Problem description » Return the data below in full, exactly as it stands.

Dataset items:
◇ ◇ ◇ ◇
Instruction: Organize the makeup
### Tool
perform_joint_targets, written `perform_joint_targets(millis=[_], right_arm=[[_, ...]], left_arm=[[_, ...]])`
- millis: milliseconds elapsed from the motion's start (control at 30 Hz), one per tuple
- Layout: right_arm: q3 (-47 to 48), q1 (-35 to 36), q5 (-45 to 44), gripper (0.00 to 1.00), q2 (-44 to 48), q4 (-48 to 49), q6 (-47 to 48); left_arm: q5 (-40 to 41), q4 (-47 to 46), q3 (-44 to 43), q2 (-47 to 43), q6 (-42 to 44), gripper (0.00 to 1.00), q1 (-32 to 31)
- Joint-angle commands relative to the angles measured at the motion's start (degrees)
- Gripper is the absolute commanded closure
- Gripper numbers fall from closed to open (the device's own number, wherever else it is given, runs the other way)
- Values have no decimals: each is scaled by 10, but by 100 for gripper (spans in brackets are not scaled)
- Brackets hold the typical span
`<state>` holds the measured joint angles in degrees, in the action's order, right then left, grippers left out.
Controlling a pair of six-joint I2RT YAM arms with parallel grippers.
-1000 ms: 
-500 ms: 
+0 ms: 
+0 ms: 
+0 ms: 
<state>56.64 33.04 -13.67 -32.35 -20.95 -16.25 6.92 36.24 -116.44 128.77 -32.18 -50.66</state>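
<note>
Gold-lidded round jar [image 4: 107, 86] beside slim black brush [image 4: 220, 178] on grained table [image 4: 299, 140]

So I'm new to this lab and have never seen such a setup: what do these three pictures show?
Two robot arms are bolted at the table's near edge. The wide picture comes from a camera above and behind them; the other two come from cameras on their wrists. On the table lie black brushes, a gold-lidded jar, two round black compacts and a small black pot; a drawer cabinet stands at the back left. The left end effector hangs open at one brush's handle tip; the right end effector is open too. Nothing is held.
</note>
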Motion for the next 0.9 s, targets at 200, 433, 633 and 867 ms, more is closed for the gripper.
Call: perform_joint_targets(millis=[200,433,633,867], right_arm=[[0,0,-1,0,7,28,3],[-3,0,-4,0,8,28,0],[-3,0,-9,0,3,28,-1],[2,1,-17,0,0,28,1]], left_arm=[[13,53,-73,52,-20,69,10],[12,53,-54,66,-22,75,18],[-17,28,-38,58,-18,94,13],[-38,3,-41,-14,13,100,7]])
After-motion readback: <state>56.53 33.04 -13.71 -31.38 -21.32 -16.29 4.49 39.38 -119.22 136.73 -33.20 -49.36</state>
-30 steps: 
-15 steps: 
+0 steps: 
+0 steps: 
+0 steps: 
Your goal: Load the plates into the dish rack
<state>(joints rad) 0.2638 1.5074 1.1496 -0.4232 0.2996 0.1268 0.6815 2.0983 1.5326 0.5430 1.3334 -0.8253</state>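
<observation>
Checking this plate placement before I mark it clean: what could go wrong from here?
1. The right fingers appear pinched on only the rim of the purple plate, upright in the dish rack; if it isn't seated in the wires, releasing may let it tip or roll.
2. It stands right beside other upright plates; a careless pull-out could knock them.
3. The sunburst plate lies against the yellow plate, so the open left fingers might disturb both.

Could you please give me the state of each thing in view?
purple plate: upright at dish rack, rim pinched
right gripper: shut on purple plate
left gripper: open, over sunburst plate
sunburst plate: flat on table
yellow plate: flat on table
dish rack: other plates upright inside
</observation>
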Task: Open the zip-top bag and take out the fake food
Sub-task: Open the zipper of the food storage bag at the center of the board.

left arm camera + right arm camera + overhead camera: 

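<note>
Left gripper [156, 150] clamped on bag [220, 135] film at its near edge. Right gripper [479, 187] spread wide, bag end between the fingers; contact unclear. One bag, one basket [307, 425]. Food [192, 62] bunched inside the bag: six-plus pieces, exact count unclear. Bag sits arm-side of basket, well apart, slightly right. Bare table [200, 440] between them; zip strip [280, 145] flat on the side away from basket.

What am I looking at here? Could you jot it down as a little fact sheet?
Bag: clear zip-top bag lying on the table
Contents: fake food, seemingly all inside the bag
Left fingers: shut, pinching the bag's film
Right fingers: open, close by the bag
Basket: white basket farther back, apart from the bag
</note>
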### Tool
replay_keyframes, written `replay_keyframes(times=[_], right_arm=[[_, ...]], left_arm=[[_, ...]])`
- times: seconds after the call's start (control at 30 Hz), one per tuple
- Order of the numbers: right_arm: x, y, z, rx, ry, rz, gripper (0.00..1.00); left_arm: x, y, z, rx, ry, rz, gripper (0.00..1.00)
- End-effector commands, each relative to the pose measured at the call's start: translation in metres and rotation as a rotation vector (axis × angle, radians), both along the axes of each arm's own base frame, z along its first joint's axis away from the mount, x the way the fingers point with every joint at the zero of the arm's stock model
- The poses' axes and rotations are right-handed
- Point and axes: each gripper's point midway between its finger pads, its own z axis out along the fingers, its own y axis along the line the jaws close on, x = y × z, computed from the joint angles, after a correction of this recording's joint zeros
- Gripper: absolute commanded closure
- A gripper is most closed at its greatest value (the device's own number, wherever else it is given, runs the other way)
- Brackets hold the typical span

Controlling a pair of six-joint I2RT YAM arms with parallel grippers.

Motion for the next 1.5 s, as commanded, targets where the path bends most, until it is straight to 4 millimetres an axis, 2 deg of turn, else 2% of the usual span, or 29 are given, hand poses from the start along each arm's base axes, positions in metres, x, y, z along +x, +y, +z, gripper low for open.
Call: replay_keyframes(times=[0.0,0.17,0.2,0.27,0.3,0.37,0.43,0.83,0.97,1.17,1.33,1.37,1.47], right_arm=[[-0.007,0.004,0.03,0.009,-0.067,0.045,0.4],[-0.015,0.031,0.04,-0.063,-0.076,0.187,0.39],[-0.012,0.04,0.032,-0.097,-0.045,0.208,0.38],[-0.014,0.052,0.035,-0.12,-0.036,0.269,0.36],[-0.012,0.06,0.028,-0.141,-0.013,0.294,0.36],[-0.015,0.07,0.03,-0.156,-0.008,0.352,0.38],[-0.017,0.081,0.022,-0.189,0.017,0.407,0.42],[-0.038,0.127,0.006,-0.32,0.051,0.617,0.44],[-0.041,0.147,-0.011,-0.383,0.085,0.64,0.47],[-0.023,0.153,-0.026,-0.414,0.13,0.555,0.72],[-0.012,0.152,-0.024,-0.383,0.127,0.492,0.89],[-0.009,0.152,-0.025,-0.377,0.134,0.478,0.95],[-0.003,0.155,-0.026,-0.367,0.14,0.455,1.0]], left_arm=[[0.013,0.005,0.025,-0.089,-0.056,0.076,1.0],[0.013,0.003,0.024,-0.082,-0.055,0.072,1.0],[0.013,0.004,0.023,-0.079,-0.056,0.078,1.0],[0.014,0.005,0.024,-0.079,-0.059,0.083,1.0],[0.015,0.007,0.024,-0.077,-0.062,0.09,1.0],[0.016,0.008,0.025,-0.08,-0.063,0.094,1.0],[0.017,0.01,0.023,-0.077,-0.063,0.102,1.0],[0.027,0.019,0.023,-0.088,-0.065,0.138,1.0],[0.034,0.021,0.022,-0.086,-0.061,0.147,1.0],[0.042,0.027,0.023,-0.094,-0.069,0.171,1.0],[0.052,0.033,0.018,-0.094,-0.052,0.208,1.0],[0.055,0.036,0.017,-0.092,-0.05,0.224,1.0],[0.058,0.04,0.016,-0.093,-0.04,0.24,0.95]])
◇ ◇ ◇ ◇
Response box »
Instruction: Organize the makeup
### Tool
perform_joint_targets, written `perform_joint_targets(millis=[_], right_arm=[[_, ...]], left_arm=[[_, ...]])`
- millis: milliseconds elapsed from the motion's start (control at 30 Hz), one per tuple
- Layout: right_arm: q3 (-47 to 48), q1 (-35 to 36), q5 (-45 to 44), gripper (0.00 to 1.00), q2 (-44 to 48), q4 (-48 to 49), q6 (-47 to 48); left_arm: q5 (-40 to 41), q4 (-47 to 46), q3 (-44 to 43), q2 (-47 to 43), q6 (-42 to 44), gripper (0.00 to 1.00), q1 (-32 to 31)
- Joint-angle commands relative to the angles measured at the motion's start (degrees)
- Gripper is the absolute commanded closure
- Gripper numbers fall from closed to open (the device's own number, wherever else it is given, runs the other way)
- Values have no decimals: each is scaled by 10, but by 100 for gripper (spans in brackets are not scaled)
- Brackets hold the typical span
`<state>` holds the measured joint angles in degrees, in the action's order, right then left, grippers left out.
Controlling a pair of six-joint I2RT YAM arms with parallel grippers.
-1000 ms: 
-500 ms: 
+0 ms: 
+0 ms: 
+0 ms: 
<state>56.64 33.04 -13.67 -32.35 -20.95 -16.25 6.92 36.24 -116.44 128.77 -32.18 -50.66</state>
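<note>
Gold-lidded round jar [image 4: 107, 86] beside slim black brush [image 4: 220, 178] on grained table [image 4: 299, 140]

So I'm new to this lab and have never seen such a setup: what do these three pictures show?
Two robot arms are bolted at the table's near edge. The wide picture comes from a camera above and behind them; the other two come from cameras on their wrists. On the table lie black brushes, a gold-lidded jar, two round black compacts and a small black pot; a drawer cabinet stands at the back left. The left end effector hangs open at one brush's handle tip; the right end effector is open too. Nothing is held.
</note>
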Motion for the next 0.9 s, targets at 200, 433, 633 and 867 ms, more is closed for the gripper.
Call: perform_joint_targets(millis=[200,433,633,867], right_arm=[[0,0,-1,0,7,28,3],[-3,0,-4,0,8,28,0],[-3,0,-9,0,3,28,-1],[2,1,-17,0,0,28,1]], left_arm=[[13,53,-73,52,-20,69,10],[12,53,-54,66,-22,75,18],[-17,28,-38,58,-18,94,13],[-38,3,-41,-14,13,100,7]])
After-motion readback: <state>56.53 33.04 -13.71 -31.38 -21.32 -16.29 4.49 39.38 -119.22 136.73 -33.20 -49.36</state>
-30 steps: 
-15 steps: 
+0 steps: 
+0 steps: 
+0 steps: 
Your goal: Load the plates into the dish rack
<state>(joints rad) 0.2638 1.5074 1.1496 -0.4232 0.2996 0.1268 0.6815 2.0983 1.5326 0.5430 1.3334 -0.8253</state>
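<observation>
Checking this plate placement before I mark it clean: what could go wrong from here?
1. The right fingers appear pinched on only the rim of the purple plate, upright in the dish rack; if it isn't seated in the wires, releasing may let it tip or roll.
2. It stands right beside other upright plates; a careless pull-out could knock them.
3. The sunburst plate lies against the yellow plate, so the open left fingers might disturb both.

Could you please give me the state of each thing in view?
purple plate: upright at dish rack, rim pinched
right gripper: shut on purple plate
left gripper: open, over sunburst plate
sunburst plate: flat on table
yellow plate: flat on table
dish rack: other plates upright inside
</observation>
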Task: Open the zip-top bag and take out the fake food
Sub-task: Open the zipper of the food storage bag at the center of the board.

left arm camera + right arm camera + overhead camera: 

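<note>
Left gripper [156, 150] clamped on bag [220, 135] film at its near edge. Right gripper [479, 187] spread wide, bag end between the fingers; contact unclear. One bag, one basket [307, 425]. Food [192, 62] bunched inside the bag: six-plus pieces, exact count unclear. Bag sits arm-side of basket, well apart, slightly right. Bare table [200, 440] between them; zip strip [280, 145] flat on the side away from basket.

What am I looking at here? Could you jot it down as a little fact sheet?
Bag: clear zip-top bag lying on the table
Contents: fake food, seemingly all inside the bag
Left fingers: shut, pinching the bag's film
Right fingers: open, close by the bag
Basket: white basket farther back, apart from the bag
</note>
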### Tool
replay_keyframes, written `replay_keyframes(times=[_], right_arm=[[_, ...]], left_arm=[[_, ...]])`
- times: seconds after the call's start (control at 30 Hz), one per tuple
- Order of the numbers: right_arm: x, y, z, rx, ry, rz, gripper (0.00..1.00); left_arm: x, y, z, rx, ry, rz, gripper (0.00..1.00)
- End-effector commands, each relative to the pose measured at the call's start: translation in metres and rotation as a rotation vector (axis × angle, radians), both along the axes of each arm's own base frame, z along its first joint's axis away from the mount, x the way the fingers point with every joint at the zero of the arm's stock model
- The poses' axes and rotations are right-handed
- Point and axes: each gripper's point midway between its finger pads, its own z axis out along the fingers, its own y axis along the line the jaws close on, x = y × z, computed from the joint angles, after a correction of this recording's joint zeros
- Gripper: absolute commanded closure
- A gripper is most closed at its greatest value (the device's own number, wherever else it is given, runs the other way)
- Brackets hold the typical span

Controlling a pair of six-joint I2RT YAM arms with parallel grippers.

Motion for the next 1.5 s, as commanded, targets where the path bends most, until it is straight to 4 millimetres an axis, 2 deg of turn, else 2% of the usual span, or 29 are given, hand poses from the start along each arm's base axes, positions in metres, x, y, z along +x, +y, +z, gripper low for open.
Call: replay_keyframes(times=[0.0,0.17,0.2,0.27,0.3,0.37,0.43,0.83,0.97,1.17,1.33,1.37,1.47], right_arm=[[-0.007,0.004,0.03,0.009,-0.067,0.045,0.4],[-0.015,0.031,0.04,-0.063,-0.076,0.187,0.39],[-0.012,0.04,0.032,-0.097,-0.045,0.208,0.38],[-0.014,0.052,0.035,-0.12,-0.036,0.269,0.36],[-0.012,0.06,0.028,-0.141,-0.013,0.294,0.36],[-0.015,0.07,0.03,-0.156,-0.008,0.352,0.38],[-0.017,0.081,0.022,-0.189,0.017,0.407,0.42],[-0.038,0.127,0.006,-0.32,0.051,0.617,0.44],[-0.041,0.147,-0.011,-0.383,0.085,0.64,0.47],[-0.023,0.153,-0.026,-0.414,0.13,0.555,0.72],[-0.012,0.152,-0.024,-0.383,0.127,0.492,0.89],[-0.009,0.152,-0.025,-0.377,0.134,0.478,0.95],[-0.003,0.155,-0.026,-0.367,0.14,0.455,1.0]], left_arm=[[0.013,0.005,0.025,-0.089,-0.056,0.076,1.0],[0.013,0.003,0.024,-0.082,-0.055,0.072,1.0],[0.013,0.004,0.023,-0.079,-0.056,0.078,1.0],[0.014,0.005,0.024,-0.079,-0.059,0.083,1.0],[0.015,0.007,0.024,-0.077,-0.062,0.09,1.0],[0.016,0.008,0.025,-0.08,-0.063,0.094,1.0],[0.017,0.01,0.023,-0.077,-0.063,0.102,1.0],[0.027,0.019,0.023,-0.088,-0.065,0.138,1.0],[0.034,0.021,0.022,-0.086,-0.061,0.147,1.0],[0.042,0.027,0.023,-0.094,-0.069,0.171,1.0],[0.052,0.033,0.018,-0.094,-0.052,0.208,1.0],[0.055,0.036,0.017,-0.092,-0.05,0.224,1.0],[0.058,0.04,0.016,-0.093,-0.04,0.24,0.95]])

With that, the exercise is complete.